THE HOLOCAUST

CHAPTER 4 - SWORN TO SECRECY

Nazis who worked in the death camps were prohibited from stealing the goods of murdered camp victims. They were also sworn to secrecy about their jobs.

Continuing with the "evacuation" euphemism, German workers at Auschwitz were required to sign a secrecy document. What happened if they violated their obligation? "Ich mit dem Tode bestraft werde." Or, in English, they would be punished with death.

Dr. Sigmund Rascher, an SS physician assigned to the Dachau concentration camp, wrote a letter to Himmler on August 9, 1942. In it he discusses the possibility of testing combat gasses on the people who will be heading into the chambers. Here is the English translation:

As you know, the same installation as in Linz is to be built in Dachau. As the “invalid transports” terminate in the special chambers anyway I wondered if it would be possible to test the effects of our combat gasses in these chambers using the persons who are destined for those chambers. The only reports which are available so far are for experiments on animals or of accidents in the manufacture of these gases.

On September 2, 1942, Dr.

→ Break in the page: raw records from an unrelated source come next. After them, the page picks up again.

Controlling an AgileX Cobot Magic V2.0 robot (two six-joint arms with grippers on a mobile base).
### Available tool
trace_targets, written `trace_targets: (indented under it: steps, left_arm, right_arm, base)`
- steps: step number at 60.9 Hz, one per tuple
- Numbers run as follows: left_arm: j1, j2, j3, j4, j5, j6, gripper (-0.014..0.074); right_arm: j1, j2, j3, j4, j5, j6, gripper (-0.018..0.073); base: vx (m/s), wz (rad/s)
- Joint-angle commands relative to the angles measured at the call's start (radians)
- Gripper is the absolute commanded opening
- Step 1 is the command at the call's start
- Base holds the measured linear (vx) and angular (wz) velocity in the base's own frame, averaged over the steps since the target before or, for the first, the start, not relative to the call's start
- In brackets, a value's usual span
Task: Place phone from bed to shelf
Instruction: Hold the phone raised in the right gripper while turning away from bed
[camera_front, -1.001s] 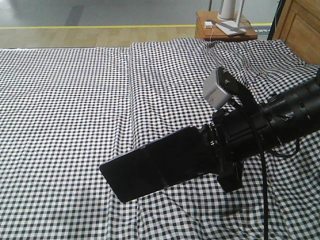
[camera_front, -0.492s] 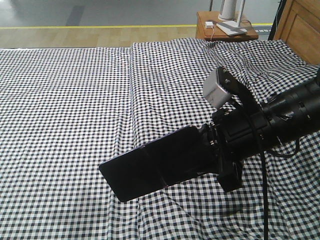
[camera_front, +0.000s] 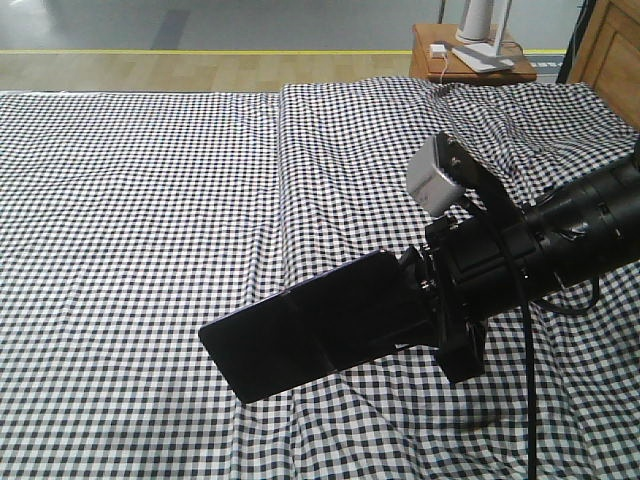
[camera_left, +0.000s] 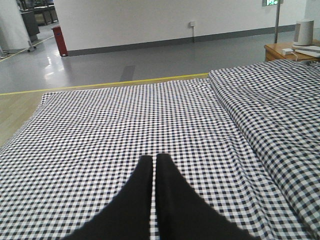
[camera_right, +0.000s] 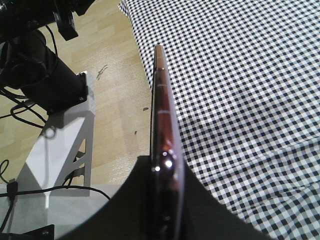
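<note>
The phone (camera_front: 310, 335), a glossy black slab with a seam across it, hangs tilted above the bed (camera_front: 150, 200), whose cloth is black-and-white check. My right gripper (camera_front: 412, 300) is shut on the phone's right end. In the right wrist view the phone (camera_right: 161, 100) shows edge-on with a pinkish metal rim, clamped between the two dark fingers of the right gripper (camera_right: 166, 170). My left gripper (camera_left: 154, 160) is shut with nothing in it, hovering over the bed (camera_left: 125, 110). The shelf is out of view.
An orange-brown bedside table (camera_front: 470, 62) with a white device stands beyond the bed's far right corner, beside a wooden headboard (camera_front: 612, 45). Bare floor with a yellow line (camera_front: 200, 50) lies past the bed. The robot's base and cables (camera_right: 45, 150) stand on wooden floor by the bed's edge.
The bed, its fold and the bedside table have slid slightly to the right in the front view. The right arm and phone keep the same place in the frame.
</note>
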Motion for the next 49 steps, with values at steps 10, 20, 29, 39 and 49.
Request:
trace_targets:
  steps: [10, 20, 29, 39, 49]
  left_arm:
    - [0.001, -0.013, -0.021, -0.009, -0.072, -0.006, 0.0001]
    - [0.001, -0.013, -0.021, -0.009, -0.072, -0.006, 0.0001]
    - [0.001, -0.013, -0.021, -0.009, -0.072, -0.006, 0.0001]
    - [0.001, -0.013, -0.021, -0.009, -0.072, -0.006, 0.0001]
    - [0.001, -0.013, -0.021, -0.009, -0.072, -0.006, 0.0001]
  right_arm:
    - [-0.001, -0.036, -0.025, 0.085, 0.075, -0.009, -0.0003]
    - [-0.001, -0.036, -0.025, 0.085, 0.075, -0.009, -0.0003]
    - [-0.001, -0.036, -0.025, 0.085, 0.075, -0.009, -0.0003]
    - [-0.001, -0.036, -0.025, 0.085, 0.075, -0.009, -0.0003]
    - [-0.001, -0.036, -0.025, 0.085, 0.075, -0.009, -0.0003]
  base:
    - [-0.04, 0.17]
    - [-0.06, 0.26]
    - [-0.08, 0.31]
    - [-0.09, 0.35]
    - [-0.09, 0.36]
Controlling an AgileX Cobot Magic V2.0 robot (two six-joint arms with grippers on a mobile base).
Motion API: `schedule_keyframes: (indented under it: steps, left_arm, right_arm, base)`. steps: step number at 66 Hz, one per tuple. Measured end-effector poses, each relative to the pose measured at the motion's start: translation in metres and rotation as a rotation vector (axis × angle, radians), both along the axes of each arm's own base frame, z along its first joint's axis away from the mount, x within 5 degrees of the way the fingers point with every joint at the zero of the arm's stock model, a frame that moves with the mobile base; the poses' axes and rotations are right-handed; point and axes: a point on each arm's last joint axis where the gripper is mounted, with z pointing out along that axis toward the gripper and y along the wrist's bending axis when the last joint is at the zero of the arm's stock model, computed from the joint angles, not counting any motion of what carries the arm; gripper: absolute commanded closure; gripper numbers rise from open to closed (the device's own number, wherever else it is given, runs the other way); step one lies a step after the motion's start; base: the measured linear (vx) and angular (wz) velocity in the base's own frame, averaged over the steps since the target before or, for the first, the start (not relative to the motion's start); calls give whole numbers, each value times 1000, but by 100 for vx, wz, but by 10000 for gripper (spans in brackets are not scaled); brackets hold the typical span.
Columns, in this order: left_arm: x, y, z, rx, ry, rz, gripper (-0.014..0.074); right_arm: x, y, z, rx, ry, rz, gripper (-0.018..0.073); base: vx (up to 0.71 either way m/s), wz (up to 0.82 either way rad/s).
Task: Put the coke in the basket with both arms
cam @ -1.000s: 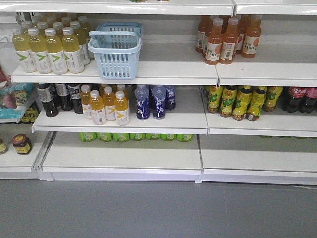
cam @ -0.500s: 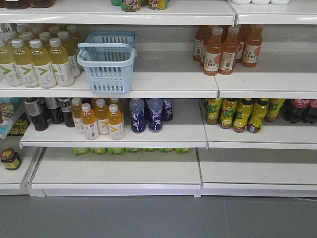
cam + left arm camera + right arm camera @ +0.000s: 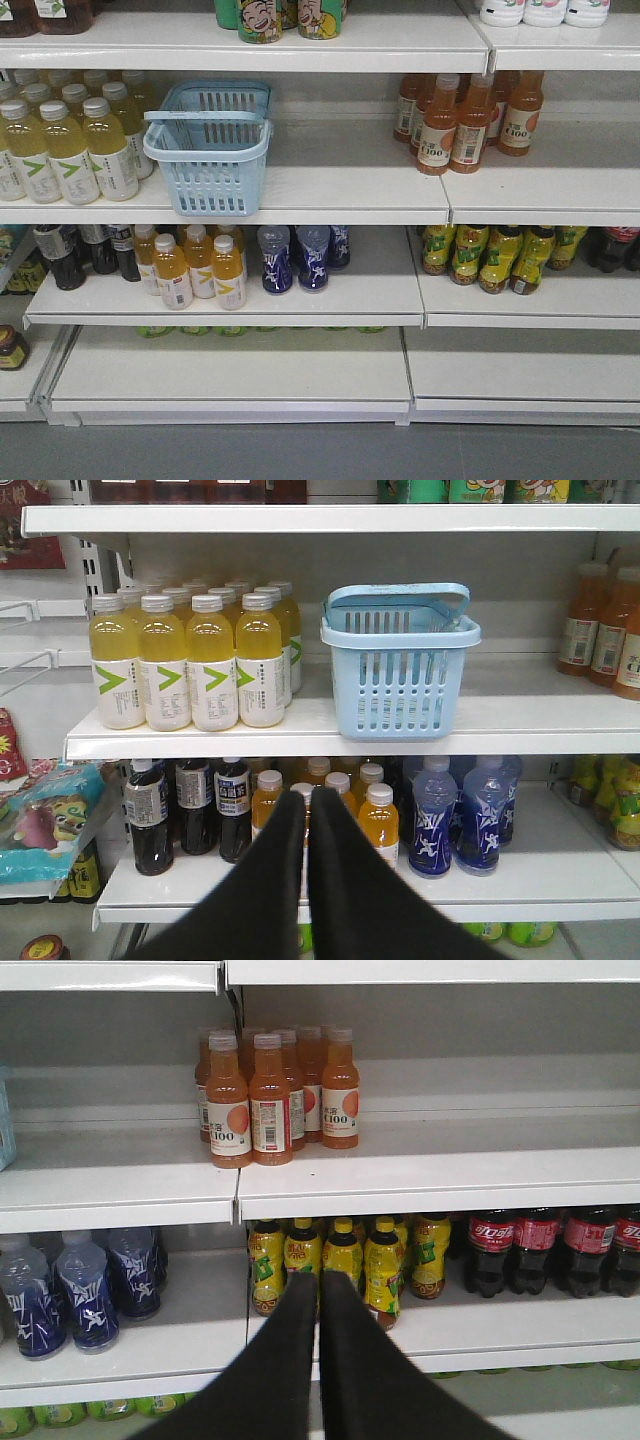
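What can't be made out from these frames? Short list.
- The coke: no all-red bottle can be identified in any view. Only dark cola bottles show, with their tops hidden by the shelf above in the right wrist view.
- The basket interior: blocked by its front wall in the left wrist view.
- The green bottles: mostly behind the shelf lip in the front view.
- The left gripper and right gripper: only the shut fingers show; the arms are out of frame.

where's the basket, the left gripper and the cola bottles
basket (image 3: 400,637): left wrist view, on the front rim.
left gripper (image 3: 308,800): left wrist view, between its shut fingertips.
cola bottles (image 3: 537,1232): right wrist view, on one bottle's red label.
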Motion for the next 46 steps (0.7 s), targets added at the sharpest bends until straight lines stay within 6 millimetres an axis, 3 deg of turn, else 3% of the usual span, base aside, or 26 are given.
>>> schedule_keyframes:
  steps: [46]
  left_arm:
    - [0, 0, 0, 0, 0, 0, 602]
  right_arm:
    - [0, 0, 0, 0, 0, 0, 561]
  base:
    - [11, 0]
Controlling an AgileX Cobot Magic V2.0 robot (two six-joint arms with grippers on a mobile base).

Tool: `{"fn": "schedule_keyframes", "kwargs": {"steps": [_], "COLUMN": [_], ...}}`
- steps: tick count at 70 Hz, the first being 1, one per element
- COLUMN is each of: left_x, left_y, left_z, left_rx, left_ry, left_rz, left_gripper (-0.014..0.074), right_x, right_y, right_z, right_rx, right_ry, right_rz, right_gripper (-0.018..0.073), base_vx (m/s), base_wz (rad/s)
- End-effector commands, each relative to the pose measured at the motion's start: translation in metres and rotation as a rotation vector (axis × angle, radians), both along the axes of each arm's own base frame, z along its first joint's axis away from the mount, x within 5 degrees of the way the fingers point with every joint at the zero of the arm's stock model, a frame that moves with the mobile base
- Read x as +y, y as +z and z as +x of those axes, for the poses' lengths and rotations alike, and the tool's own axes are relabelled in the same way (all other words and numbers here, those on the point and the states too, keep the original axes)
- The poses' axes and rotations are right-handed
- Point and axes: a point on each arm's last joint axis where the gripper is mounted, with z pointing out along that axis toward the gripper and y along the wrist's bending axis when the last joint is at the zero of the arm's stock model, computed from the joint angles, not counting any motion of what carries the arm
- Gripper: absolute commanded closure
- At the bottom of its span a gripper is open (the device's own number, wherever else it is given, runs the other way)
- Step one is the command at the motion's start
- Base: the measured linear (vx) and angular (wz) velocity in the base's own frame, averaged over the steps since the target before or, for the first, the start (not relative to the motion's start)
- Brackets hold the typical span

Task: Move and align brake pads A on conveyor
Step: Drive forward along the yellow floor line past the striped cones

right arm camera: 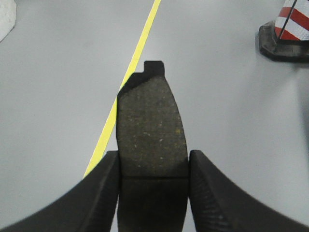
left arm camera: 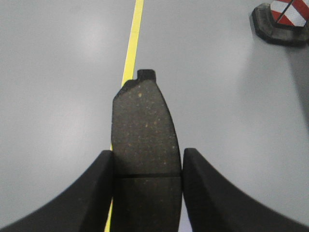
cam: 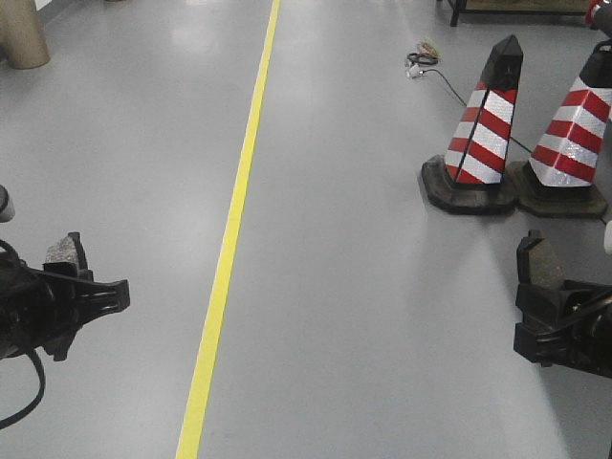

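Each of my grippers holds one brake pad above a grey floor. My left gripper (left arm camera: 147, 159) is shut on a brake pad (left arm camera: 145, 130), its speckled dark face with a cross groove pointing away; the front view has this pad (cam: 65, 251) at the far left in the left gripper (cam: 72, 273). My right gripper (right arm camera: 153, 162) is shut on a second brake pad (right arm camera: 150, 125), which the front view shows (cam: 545, 258) at the far right in the right gripper (cam: 540, 287). The conveyor is out of view.
A yellow floor line (cam: 232, 229) runs from near to far between the arms. Two red-and-white striped cones (cam: 488, 124) (cam: 574, 129) on black bases stand at the right. A cable (cam: 426, 65) lies behind them. A tan cylinder (cam: 21, 33) stands far left.
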Motion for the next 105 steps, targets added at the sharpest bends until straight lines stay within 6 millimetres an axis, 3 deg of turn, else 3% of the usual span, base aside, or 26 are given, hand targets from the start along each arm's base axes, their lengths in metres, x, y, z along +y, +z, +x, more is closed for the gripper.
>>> {"fn": "schedule_keyframes", "kwargs": {"steps": [1, 105], "left_x": [-0.0016, -0.0016], "left_y": [0.014, 0.014], "left_z": [0.0016, 0.0016], "left_rx": [-0.074, -0.074], "left_ry": [-0.031, -0.031], "left_rz": [-0.007, -0.007], "left_gripper": [0.038, 0.038], "right_x": [0.0018, 0.002], "right_y": [0.0189, 0.0182], "right_z": [0.0039, 0.0046], "right_rx": [-0.126, -0.122], "right_ry": [0.019, 0.019], "right_rz": [0.024, 0.023], "right_gripper": [0.0524, 0.0524], "base_vx": [0.6, 0.55], "base_wz": [-0.03, -0.04]}}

Johann Paul Kremer witnessed people being gassed at Auschwitz. He wrote the following in his diary:

For the first time, at 3:00 A.M. outside, attended a special action. Dante’s Inferno seems to me almost a comedy compared to this. They don’t call Auschwitz the camp of annihilation for nothing!

With workers sworn to secrecy and officers privately discussing plans, methods and actual "special actions," what further evidence does one need of Nazi intent to exterminate human beings? General Eisenhower, surveying the death camps at the end of the war, thought he may need to demonstrate more proof.